TASK BRIEF —
The answer is every line in the data below that contains the word "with".
** MATERIAL PROVIDED follows **
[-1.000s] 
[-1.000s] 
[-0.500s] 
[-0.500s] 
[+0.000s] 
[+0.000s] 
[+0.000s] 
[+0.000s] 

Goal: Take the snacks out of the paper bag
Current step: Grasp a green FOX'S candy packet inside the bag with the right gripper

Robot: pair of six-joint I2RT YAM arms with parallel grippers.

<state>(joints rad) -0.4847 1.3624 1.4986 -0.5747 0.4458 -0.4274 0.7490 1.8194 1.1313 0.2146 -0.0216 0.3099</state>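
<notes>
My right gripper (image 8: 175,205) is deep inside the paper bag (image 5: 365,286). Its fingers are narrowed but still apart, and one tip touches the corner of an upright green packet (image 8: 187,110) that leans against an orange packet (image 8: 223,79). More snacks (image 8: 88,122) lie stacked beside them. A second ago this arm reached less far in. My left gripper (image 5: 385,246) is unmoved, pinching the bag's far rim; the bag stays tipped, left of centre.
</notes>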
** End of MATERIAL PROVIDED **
YOUR RESPONSE —
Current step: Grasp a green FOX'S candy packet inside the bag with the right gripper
Robot: pair of six-joint I2RT YAM arms with parallel grippers.

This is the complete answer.